November 28, 2013
I set this article aside in 2009 (!!) meaning to blog it, and I just found it now. It is as timely now as it was then. Maybe a little more now to me, because although I'm very impressed with Papa Frank's new document, Evangelii Gaudium, I think his economic thoughts are defective.
As the world approaches the 20th anniversary of the fall of communism, it is worth investigating the costs borne by countries like India that did not become communist but drew heavily on the Soviet model. For three decades after its independence in 1947, India strove for self-sufficiency instead of the gains of international trade, and gave the state an ever-increasing role in controlling the means of production. These policies yielded economic growth of 3.5 percent per year, which was half that of export-oriented Asian countries, and yielded slow progress in social indicators, too. Growth per capita in India was even slower, at 1.49 percent per year. It accelerated after reforms started tentatively in 1981, and shot up to 6.78 percent per year after reforms deepened in the current decade.
What would the impact on social indicators have been had India commenced economic reform one decade earlier, and enjoyed correspondingly faster economic growth and improvements in human development indicators? This paper seeks to estimate the number of "missing children," "missing literates," and "missing non-poor" resulting from delayed reform, slower economic growth, and hence, slower improvement of social indicators. It finds that with earlier reform, 14.5 million more children would have survived, 261 million more Indians would have become literate, and 109 million more people would have risen above the poverty line. The delay in economic reform represents an enormous social tragedy. It drives home the point that India's socialist era, which claimed it would deliver growth with social justice, delivered neither....
November 15, 2013
James Madison on, well, a lot of things government does these days...
Steven Hayward posted this perfect quote at Power Line:
...For now, here's how James Madison sized things up in Federalist #62:The internal effects of a mutable policy are still more calamitous. It poisons the blessing of liberty itself. It will be of little avail to the people, that the laws are made by men of their own choice, if the laws be so voluminous that they cannot be read, or so incoherent that they cannot be understood; if they be repealed or revised before they are promulgated, or undergo such incessant changes that no man, who knows what the law is to-day, can guess what it will be tomorrow. Law is defined to be a rule of action; but how can that be a rule, which is little known, and less fixed?
Another effect of public instability is the unreasonable advantage it gives to the sagacious, the enterprising, and the moneyed few over the industrious and uniformed mass of the people. Every new regulation concerning commerce or revenue, or in any way affecting the value of the different species of property, presents a new harvest to those who watch the change, and can trace its consequences; a harvest, reared not by themselves, but by the toils and cares of the great body of their fellow-citizens. This is a state of things in which it may be said with some truth that laws are made for the few, not for the many.
November 12, 2013
I abominate Apple's new headquarters...
Leftists always try to make people fit their ideas, rather than adjust their ideas to human nature. A lefty dreamer like Jobs has a vision of austere purity and clarity, and imposes it on others with no regard to what they actually want or need. He was, in essence, like a Lenin or Mao, but without the power to send people to the Gulag.
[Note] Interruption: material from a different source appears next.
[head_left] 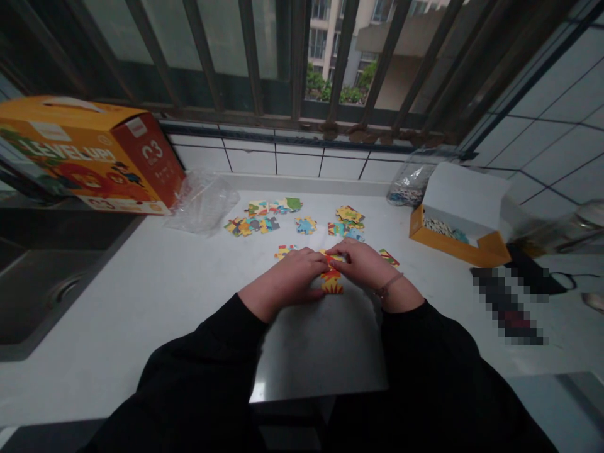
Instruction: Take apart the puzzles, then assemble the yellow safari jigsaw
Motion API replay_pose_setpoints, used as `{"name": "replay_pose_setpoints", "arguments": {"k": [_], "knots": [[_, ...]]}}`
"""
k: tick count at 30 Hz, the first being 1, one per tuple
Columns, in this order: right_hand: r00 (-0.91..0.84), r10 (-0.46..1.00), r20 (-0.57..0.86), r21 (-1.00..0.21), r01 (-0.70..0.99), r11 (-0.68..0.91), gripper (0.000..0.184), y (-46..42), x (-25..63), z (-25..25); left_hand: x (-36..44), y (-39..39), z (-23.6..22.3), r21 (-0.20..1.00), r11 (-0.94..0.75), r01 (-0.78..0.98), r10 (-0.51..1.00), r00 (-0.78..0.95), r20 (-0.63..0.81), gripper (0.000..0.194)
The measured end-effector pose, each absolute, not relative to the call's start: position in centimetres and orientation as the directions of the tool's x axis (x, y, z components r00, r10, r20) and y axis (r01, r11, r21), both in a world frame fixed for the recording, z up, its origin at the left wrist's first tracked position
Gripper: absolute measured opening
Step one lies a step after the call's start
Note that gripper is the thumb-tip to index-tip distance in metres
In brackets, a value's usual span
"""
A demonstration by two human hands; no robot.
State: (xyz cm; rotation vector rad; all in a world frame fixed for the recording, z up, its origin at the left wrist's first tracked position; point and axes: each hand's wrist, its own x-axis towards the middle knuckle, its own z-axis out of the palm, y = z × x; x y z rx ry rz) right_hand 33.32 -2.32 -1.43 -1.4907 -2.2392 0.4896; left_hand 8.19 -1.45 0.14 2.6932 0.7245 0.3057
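Observation:
Yellow and red jigsaw puzzle pieces (332,287) lie on the white counter between my hands, lined up in a short column. My left hand (293,280) grips the column's left side, fingers at its upper part and thumb low by the yellow piece. From the right, my right hand (362,263) holds the upper pieces, its fingers and thumb bent over them. The hands partly hide these pieces, so I cannot tell whether they are fully joined. Beyond my left hand sits another puzzle piece group (285,251). A red and green piece (389,257) lies to the right of my right hand.
Several loose pieces (252,225) and a small pile (350,215) lie farther back. A large orange box (89,157) and clear plastic bag (202,201) stand left, by the sink (51,283). An open small box (460,242) and filled bag (406,182) are right.

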Motion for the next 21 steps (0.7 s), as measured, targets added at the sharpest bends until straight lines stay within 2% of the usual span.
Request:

I have a suspicion that the best working spaces for creative people would be funky and simple, with walls you can pound nails into or staple posters onto. With simple sturdy furniture that people can select and move around themselves. With small quiet offices that introvert-types can retreat into. Plus more open group spaces where people can mingle around the coffee pot, or spread paperwork out on big work-tables. Plus nearby cafes and snack-shops that one could walk to for a bit of exercise and fresh air.
And the flavor of "work" in the Information Age is increasingly like creative teamwork. Teams are put together to think and solve problems, without the tyranny of org charts and formal management structures. In my imaginary buildings for today's work-world, people who are trying to accomplish something could commandeer some rooms, could roll their preferred desks and chairs and tables in themselves, and just set themselves up.
November 3, 2013
Our Constitution was designed to prevent "lightning victories."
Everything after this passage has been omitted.